Required action
Could you retype, exactly as written, every line from the top of the records through the line that contains "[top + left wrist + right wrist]"?

Records shown

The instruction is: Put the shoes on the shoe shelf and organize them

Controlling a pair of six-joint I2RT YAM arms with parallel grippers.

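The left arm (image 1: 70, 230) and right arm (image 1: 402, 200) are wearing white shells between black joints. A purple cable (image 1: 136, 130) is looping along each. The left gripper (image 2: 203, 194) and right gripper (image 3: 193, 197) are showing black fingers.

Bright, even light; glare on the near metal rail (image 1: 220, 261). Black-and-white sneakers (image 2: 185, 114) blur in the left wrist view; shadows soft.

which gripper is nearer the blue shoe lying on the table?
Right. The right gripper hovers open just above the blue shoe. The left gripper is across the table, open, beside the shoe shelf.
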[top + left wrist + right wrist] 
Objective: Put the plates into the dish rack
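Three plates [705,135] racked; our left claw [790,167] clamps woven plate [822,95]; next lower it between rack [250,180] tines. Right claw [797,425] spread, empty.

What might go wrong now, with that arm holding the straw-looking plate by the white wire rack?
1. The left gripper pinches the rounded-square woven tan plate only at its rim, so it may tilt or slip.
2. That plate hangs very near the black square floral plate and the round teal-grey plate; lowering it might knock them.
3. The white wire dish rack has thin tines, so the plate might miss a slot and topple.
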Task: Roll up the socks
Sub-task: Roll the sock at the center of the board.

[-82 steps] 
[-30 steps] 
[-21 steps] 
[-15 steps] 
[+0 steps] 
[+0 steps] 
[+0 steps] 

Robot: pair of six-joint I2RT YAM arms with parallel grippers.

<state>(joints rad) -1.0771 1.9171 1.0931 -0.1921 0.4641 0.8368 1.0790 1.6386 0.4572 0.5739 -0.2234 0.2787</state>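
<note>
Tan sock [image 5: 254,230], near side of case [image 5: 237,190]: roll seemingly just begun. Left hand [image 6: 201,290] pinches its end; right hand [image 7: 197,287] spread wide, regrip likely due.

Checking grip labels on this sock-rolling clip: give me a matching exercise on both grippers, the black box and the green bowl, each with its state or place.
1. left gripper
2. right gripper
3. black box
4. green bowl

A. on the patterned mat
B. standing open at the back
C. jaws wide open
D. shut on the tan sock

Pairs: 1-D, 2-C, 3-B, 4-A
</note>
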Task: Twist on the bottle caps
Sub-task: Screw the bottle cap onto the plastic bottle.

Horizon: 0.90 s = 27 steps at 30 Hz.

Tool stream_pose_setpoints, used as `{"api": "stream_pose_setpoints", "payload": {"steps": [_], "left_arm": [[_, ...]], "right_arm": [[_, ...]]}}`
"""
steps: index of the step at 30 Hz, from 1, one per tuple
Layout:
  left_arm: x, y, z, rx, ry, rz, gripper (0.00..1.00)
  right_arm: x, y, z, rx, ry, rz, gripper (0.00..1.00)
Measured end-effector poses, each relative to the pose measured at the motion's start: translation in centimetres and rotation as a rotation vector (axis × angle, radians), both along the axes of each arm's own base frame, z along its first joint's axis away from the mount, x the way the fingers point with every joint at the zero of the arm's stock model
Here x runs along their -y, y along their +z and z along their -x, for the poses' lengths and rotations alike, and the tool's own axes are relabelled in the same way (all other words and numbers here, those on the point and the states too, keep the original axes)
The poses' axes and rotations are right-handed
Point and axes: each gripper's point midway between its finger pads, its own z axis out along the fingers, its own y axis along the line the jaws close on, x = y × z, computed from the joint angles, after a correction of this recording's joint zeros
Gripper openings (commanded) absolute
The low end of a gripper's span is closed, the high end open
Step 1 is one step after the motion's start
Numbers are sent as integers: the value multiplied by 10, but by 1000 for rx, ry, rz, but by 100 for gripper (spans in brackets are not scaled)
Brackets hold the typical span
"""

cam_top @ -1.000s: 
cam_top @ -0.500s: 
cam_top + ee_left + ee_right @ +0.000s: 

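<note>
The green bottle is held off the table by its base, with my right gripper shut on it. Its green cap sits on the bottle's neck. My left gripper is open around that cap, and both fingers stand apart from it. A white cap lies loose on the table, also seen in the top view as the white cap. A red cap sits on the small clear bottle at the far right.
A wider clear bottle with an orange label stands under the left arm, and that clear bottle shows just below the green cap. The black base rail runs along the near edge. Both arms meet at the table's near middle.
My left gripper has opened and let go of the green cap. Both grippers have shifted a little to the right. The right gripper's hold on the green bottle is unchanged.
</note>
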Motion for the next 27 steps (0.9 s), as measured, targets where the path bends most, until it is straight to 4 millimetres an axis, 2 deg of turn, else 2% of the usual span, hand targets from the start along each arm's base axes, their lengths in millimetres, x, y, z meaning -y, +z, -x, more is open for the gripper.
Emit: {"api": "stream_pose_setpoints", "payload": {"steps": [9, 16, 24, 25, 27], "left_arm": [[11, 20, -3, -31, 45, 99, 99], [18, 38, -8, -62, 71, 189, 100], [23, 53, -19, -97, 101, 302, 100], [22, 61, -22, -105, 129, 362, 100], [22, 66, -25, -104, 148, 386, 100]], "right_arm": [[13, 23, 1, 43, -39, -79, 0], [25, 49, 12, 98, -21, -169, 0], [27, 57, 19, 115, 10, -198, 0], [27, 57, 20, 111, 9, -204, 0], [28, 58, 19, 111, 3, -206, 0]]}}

Written answer
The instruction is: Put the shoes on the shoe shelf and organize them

Controlling a pair of six-joint I2RT YAM arms with parallel grippers.

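The left arm (image 1: 70, 230) and right arm (image 1: 402, 200) are wearing white shells between black joints. A purple cable (image 1: 136, 130) is looping along each. The left gripper (image 2: 203, 194) and right gripper (image 3: 193, 197) are showing black fingers.

Bright, even light; glare on the near metal rail (image 1: 220, 261). Black-and-white sneakers (image 2: 185, 114) blur in the left wrist view; shadows soft.

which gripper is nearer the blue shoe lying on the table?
Right. The right gripper hovers open just above the blue shoe. The left gripper is across the table, open, beside the shoe shelf.
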[top + left wrist + right wrist] 

What was asked for in the exercise is now done.